Department of Chemical and Biomolecular Engineering, Korea Advanced Institute of Science and Technology (KAIST), Daejeon, 34141, Republic of Korea.
KAIST Institute for Artificial Intelligence, KAIST, Daejeon, 34141, Republic of Korea.
J Microbiol. 2020 Mar;58(3):227-234. doi: 10.1007/s12275-020-9516-6. Epub 2020 Feb 27.
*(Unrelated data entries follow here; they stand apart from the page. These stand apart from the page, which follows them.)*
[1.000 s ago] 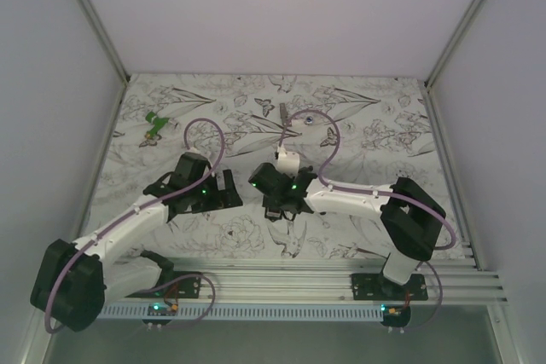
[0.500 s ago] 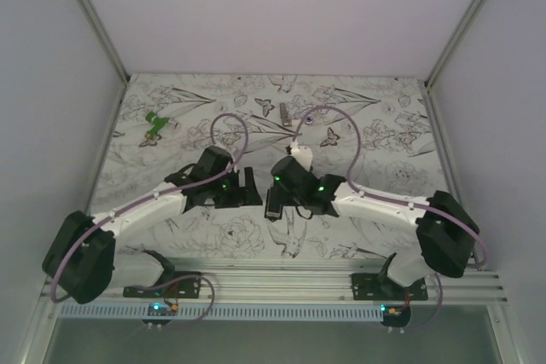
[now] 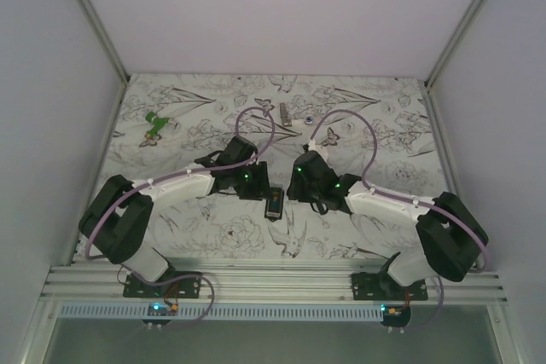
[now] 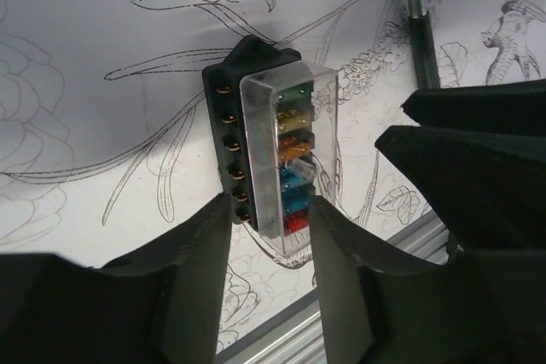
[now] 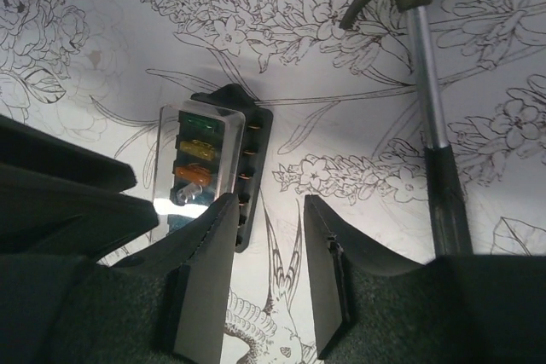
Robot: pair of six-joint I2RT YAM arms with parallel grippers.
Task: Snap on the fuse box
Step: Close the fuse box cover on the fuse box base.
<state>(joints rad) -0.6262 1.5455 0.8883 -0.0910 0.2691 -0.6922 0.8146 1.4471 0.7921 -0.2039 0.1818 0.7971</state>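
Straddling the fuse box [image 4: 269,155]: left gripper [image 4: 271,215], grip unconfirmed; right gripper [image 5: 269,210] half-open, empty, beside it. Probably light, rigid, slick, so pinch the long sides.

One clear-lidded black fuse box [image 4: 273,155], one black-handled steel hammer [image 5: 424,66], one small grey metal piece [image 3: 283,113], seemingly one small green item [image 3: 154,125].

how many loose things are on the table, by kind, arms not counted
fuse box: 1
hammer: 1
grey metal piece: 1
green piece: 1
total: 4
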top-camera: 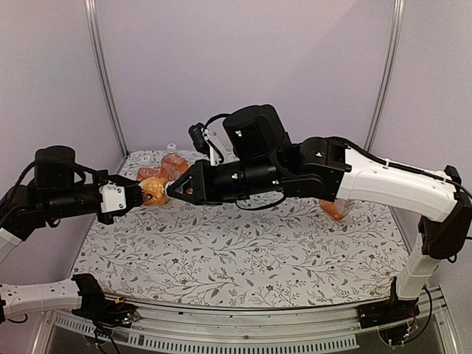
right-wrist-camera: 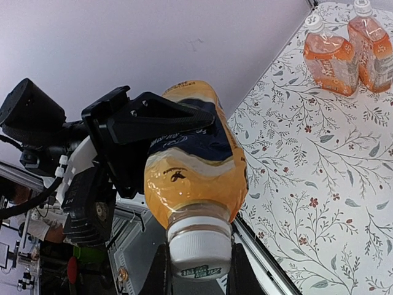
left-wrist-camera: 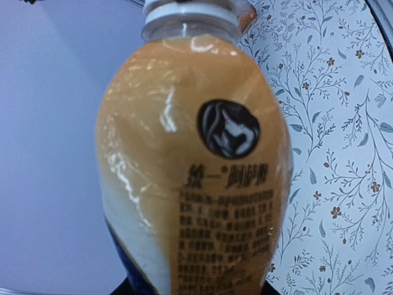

Computational analysis of biological data is becoming increasingly important, especially in this era of big data. Computational analysis of biological data allows efficiently deriving biological insights for given data, and sometimes even counterintuitive ones that may challenge the existing knowledge. Among experimental researchers without any prior exposure to computer programming, computational analysis of biological data has often been considered to be a task reserved for computational biologists. However, thanks to the increasing availability of user-friendly computational resources, experimental researchers can now easily access computational resources, including a scientific computing environment and packages necessary for data analysis. In this regard, we here describe the process of accessing Jupyter Notebook, the most popular Python coding environment, to conduct computational biology. Python is currently a mainstream programming language for biology and biotechnology. In particular, Anaconda and Google Colaboratory are introduced as two representative options to easily launch Jupyter Notebook. Finally, a Python package COBRApy is demonstrated as an example to simulate 1) specific growth rate of Escherichia coli as well as compounds consumed or generated under a minimal medium with glucose as a sole carbon source, and 2) theoretical production yield of succinic acid, an industrially important chemical, using E. coli. This protocol should serve as a guide for further extended computational analyses of biological data for experimental researchers without computational background.
生物数据的计算分析变得越来越重要,尤其是在大数据时代。生物数据的计算分析可以有效地从给定的数据中得出生物学见解,有时甚至是具有挑战性的、可能挑战现有知识的见解。对于没有任何计算机编程经验的实验研究人员来说,生物数据的计算分析通常被认为是计算生物学家的专属任务。然而,由于越来越多的用户友好型计算资源的可用性,实验研究人员现在可以轻松访问计算资源,包括科学计算环境和数据分析所需的软件包。在这方面,我们描述了访问最流行的 Python 编码环境 Jupyter Notebook 来进行计算生物学的过程。Python 目前是生物学和生物技术的主流编程语言。特别介绍了 Anaconda 和 Google Colaboratory 这两个易于启动 Jupyter Notebook 的代表性选项。最后,以 Python 包 COBRApy 为例,演示了 1)在以葡萄糖为唯一碳源的最小培养基中,大肠杆菌的特定生长速率以及消耗或产生的化合物,以及 2)利用大肠杆菌生产工业上重要的化学物质琥珀酸的理论产率。本方案应为没有计算背景的实验研究人员对生物数据进行进一步扩展计算分析提供指导。